Furthermore, this study indicated that microbiota diversity combined with the four bacterial families could serve as a potent predictor of survival. A lower AIM score was associated with better survival and lower transplant-related mortality. Our study indicates that the differentiation of survival based on the AIM score is superior to that of diversity alone. The bacteria of the AIM score in predicting survival were consistent with that in our previous study with regard to aGVHD prediction [15, 17]. Additionally, the intensity of microbiota disruption accompanied TRM at a certain level. The AIM score may be effective and convenient for clinical applications with high sensitivity and specificity. With regard to the mechanism of the association between the four bacteria and survival, studies have demonstrated that Lachnospiraceae, Ruminococcaceae, and Erysipelotrichaceae can maintain intestinal homeostasis, induce tolerance via their metabolites, and then decrease the occurrence of infection and serious aGVHD [3, 7, 26]. However, the bloom of Enterobacteriaceae is thought to be involved in injury of intestinal mucosa and homeostasis, resulting in lipopolysaccharide biosynthesis, promotion of occurrence of infectious diseases and GVHD, and an increase in mortality [3, 7, 26].
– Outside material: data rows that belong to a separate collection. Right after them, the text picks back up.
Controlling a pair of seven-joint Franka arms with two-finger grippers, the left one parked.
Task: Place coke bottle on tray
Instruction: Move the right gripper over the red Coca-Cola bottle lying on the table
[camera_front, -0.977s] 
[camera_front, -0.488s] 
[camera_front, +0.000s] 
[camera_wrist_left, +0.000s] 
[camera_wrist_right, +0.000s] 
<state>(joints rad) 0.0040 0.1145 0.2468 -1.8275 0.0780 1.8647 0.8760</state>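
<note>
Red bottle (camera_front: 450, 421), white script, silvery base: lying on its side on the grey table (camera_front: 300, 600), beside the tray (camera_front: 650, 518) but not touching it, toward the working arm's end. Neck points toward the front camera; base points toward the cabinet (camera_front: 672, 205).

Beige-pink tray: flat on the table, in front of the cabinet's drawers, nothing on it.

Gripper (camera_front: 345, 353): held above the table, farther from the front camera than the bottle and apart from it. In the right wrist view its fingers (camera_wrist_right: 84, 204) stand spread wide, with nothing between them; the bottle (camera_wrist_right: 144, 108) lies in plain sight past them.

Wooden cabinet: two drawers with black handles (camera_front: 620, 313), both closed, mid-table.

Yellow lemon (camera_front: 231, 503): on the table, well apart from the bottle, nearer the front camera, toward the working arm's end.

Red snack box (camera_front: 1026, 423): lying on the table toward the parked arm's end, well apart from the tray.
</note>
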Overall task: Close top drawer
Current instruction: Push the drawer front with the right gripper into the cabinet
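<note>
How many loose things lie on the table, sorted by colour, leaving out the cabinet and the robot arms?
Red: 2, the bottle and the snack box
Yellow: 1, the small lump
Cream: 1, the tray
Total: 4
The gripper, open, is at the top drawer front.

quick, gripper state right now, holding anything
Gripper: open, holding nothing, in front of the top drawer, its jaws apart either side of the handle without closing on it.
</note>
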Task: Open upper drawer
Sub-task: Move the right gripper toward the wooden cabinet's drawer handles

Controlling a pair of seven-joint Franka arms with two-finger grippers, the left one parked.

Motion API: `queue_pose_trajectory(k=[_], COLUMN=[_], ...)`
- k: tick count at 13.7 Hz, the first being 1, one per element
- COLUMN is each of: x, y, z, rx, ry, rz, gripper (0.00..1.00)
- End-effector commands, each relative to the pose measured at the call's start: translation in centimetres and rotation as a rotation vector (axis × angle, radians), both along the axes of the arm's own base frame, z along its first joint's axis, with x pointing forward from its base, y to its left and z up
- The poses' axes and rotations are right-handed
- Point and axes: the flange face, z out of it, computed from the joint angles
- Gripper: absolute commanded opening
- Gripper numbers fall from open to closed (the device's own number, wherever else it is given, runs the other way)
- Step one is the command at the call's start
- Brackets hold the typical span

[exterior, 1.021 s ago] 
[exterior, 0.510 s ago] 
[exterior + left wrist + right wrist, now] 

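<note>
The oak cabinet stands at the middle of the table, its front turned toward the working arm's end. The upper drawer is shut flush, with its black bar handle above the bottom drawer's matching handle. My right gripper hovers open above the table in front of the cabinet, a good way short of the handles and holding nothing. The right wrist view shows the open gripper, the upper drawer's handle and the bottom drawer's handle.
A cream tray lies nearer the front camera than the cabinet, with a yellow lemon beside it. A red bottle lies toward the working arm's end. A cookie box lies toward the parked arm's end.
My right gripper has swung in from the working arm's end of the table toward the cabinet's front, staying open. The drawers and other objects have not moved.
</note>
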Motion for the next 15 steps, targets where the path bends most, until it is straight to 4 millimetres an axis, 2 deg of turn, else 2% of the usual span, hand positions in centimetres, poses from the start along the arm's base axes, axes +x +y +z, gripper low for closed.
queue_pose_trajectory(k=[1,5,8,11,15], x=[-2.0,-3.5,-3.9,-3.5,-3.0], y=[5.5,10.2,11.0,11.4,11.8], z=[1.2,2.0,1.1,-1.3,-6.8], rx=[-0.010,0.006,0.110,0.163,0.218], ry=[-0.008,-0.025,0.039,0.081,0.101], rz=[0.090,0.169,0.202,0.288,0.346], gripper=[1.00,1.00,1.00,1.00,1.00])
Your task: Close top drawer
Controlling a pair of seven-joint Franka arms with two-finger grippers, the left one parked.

In multivariate analysis, a high AIM score, which corresponds to serious microbiota disruption, and III-IV aGVHD were independent risk factors for TRM. These results were consistent with those of a recent report in which patients with skewed microbiota displayed a high frequency of posttransplantation mortality [20]. With regard to the effects of the microbiota on the outcome of allo-HSCT, our findings are in accordance with previous studies that have reported mechanisms through which the microbiome modulates alloreactivity [9, 26,27,28,29,30,31,32]. A limitation of this study is the fact that it was a retrospective analysis, and the sample size was not relatively large; thus, our results should be validated in a larger prospective study.

Conclusions

This study indicated that the intestinal microbiota score could predict survival following allo-HSCT. Our data may guide clinicians to determine the patients who are at serious risk of mortality. Furthermore, the results suggest that these patients should consider and implement interventions to restore the integrity of intestinal microbiota, such as fecal microbiota transplantation or preemptive treatment strategies. Future studies are needed for a more in-depth investigation of the mechanism underlying the microbiota disruption of outcomes; additionally, a larger prospective validation study from multiple centers is essential in the future.